His tendency to take everything literally means that conversational irony and humor are lost on him, and his honesty is off-putting as often as it is disarming. When someone makes an appointment with him at “eightish” and then keeps Adam waiting until 8:13, he finds it excruciating. He’s pretty cute, no doubt because he’s played by Hugh Dancy, but he’s nevertheless poor relationship material because he’s unable to process emotions, either his own or others’. How do you make such a closed-off character the lead in a romantic film? That’s a formidable challenge, one that an enterprising film should be tackling. Sadly, this movie isn’t up to it.
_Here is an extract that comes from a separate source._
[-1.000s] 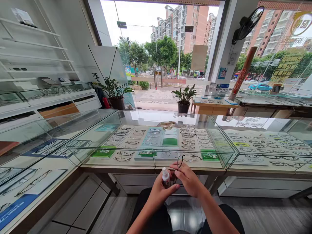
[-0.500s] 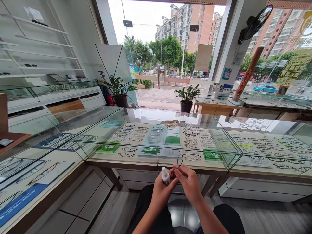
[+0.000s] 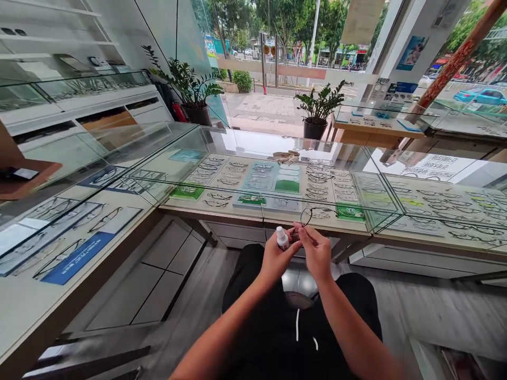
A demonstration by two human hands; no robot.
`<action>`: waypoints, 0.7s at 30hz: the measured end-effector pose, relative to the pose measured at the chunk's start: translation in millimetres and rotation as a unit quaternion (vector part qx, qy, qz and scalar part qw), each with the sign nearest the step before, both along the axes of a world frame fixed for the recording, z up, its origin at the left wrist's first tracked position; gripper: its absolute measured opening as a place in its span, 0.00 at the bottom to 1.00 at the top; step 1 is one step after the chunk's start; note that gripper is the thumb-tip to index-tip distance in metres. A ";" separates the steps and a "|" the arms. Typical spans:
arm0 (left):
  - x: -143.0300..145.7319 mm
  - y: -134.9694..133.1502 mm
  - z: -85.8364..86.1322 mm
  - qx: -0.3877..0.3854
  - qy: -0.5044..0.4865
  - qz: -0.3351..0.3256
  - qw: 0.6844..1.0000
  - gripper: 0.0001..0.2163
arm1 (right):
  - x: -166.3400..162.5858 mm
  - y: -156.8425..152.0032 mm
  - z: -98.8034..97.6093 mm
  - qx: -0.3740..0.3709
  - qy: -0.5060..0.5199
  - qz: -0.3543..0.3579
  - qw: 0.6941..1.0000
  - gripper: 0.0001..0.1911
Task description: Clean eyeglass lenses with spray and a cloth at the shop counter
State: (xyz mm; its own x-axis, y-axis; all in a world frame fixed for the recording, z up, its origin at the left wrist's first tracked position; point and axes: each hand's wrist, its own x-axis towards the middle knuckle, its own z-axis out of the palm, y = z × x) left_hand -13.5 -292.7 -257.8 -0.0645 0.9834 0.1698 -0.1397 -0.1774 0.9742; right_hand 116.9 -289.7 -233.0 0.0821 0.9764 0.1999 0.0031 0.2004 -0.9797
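My left hand (image 3: 275, 258) is wrapped round a small white spray bottle (image 3: 282, 238), held upright with its nozzle at the top. My right hand (image 3: 317, 252) pinches a pair of thin black-rimmed glasses (image 3: 307, 216), whose round lens stands up above my fingers. Both hands meet above my lap, just in front of the glass display counter (image 3: 372, 224). The thumbs and forefingers touch near the bottle's top.
Rows of glasses frames and green cards (image 3: 287, 186) lie inside the counter. A second glass counter (image 3: 79, 211) runs along the left. Two potted plants (image 3: 317, 113) stand behind by the window. White drawers (image 3: 237, 237) sit under the counter. I sit in black trousers.
The camera has tilted down, so the counter and hands sit higher in view and my lap shows. The hands keep the bottle and glasses, drawn slightly closer together.
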 end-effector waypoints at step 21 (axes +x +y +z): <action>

The story begins with Adam losing his entire support network in the space of six weeks when his father dies and he’s downsized from his job as an electronics engineer at a toymaking company. In the midst of all this, a new neighbor moves into the apartment upstairs from his: Beth (Rose Byrne), a schoolteacher who aspires to write children’s books one day. The relationship that develops between them isn’t the steadiest one. He’s looking for a new peg to build his life’s routines around, and she reciprocates when her own wealthy family goes through an upheaval.
The film is written and directed by Max Mayer, a New York theater director who has worked sporadically in movies and television. His theatrical roots fit the material in many ways. Mayer is clearly comfortable with the film’s New York setting and the action being confined to the few small rooms in which Adam spends his highly regimented life. The filmmaker isn’t averse to using the Asperger’s for comedic purposes, such as when Adam goes to elaborate lengths to squeegee the windows on Beth’s apartment. On the whole, however, the filmmaker treats Adam’s condition seriously, pointing up the inconvenience of it on several occasions and even showing Adam trashing his room and hurting himself during his most stressful moments. Conscientiously, the film insists on the disorder’s permanence and intractability, never letting us think that falling in love will somehow cure Adam. (This is a trap that too many such movies fall into, most notably A Beautiful Mind.)
Yet as solid as its concept is, the movie never soars. Adam’s mind works in a fundamentally different way from most other people’s, and Mayer never reaches beyond dialogue and the other characters’ reactions to Adam to convey that. A more imaginative director – say, Darren Aronofsky or Spike Jonze – would have found a way to express the workings of Adam’s brain in visual terms, showing us the world falling into the patterns that Asperger’s patients tend to see much more clearly than people who don’t have it (called neurotypicals or NTs for short). The closest Mayer comes to getting inside Adam’s head is the early scene when Adam shows Beth the planetarium that he’s made out of his living room, a moment of genuine beauty and wonder. Still, the rest of the movie stubbornly remains observed from the outside, and that keeps us from finding out what it truly is to be in Adam’s shoes.
Under these circumstances, any actor would be hard pressed to play a part such as this and make it seem like more than a stunt. Dancy can’t transcend the film’s limitations, though he gives an understated and technically keen performance in the title role. (As for his leading lady, Byrne is an inert presence here like she usually is.) Adam is a frustrating experience, because you can see the heartwarming romance and the humane portrait of mental disorder that it so badly wants to be. It falls agonizingly short.